_Problem to work on_
Please take the lines from the one holding "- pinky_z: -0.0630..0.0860" through the one holding "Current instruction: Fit" in the data below and copy them exactly.

_Given material_

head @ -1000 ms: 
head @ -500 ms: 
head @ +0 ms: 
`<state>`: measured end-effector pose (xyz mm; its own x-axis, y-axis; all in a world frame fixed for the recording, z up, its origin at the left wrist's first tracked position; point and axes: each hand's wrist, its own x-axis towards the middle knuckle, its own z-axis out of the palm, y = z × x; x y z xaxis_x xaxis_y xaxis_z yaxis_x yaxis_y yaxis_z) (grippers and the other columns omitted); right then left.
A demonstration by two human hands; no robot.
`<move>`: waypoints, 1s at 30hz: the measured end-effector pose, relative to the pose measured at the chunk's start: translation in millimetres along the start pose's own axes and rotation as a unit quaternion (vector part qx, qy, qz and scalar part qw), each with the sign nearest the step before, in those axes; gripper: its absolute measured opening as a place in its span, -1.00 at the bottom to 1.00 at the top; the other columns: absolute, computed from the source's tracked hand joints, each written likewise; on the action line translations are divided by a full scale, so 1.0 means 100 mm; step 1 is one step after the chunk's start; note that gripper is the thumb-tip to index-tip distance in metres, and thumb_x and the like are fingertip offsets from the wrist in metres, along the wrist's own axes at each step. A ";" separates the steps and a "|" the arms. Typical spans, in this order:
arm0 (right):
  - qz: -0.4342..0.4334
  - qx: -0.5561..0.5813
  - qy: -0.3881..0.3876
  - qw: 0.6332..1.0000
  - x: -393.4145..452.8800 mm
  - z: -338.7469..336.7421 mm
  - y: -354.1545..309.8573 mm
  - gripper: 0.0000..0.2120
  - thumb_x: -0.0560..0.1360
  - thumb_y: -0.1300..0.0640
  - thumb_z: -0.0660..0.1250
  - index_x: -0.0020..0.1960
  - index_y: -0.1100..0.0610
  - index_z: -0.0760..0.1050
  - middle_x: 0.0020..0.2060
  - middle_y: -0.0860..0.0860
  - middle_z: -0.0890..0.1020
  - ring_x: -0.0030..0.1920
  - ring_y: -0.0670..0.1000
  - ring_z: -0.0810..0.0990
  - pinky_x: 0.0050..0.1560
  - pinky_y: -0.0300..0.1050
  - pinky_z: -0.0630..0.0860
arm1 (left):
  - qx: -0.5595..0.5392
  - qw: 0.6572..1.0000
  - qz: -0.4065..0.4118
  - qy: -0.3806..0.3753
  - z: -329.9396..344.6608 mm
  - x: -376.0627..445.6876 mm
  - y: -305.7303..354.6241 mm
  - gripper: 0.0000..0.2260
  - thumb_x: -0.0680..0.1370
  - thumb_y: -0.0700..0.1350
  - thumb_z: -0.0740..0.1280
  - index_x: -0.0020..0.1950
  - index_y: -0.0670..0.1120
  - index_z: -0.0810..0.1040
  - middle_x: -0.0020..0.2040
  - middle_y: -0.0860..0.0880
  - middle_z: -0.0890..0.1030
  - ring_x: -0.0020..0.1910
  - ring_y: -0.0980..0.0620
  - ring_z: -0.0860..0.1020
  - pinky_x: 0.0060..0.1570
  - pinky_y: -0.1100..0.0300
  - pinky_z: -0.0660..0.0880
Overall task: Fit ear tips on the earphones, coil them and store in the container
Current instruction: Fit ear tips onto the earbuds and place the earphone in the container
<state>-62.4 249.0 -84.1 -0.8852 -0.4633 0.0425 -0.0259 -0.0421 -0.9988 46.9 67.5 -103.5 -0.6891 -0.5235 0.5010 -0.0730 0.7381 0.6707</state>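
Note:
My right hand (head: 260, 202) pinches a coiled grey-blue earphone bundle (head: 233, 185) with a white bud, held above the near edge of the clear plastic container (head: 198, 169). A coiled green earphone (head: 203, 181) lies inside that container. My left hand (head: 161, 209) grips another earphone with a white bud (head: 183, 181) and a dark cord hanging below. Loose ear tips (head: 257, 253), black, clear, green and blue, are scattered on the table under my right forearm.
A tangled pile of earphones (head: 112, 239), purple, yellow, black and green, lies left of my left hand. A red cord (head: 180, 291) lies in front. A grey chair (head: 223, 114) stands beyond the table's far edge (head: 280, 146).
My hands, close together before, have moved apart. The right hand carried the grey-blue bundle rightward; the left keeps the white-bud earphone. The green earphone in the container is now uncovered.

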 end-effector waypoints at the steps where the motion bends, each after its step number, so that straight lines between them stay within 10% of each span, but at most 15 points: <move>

_Response area_
  - pinky_z: -0.0630..0.0860
arm1 (left):
  - qx: -0.5595..0.5392
  - qw: 0.6572..1.0000
  - qz: -0.4065..0.4118
  - qy: -0.3806..0.3753
  - z: -329.9396..344.6608 mm
  - x: -376.0627..445.6876 mm
  - y: -305.7303..354.6241 mm
  - gripper: 0.0000..0.2260
  - thumb_x: -0.0680..0.1370
  - thumb_y: -0.0700..0.1350
  - thumb_z: -0.0740..0.1280
  - index_x: -0.0020..0.1950
  - index_y: -0.0670..0.1120
  - index_z: -0.0810..0.1040
  - middle_x: -0.0020..0.2040
  - middle_y: -0.0860..0.0880
  - middle_z: -0.0890..0.1030
  - ring_x: -0.0020..0.1910
  - ring_y: -0.0980..0.0620
  - ring_z: -0.0860..0.1020
  - pinky_x: 0.0060..0.1570
  - pinky_y: -0.1100..0.0300
  - pinky_z: -0.0660..0.0880
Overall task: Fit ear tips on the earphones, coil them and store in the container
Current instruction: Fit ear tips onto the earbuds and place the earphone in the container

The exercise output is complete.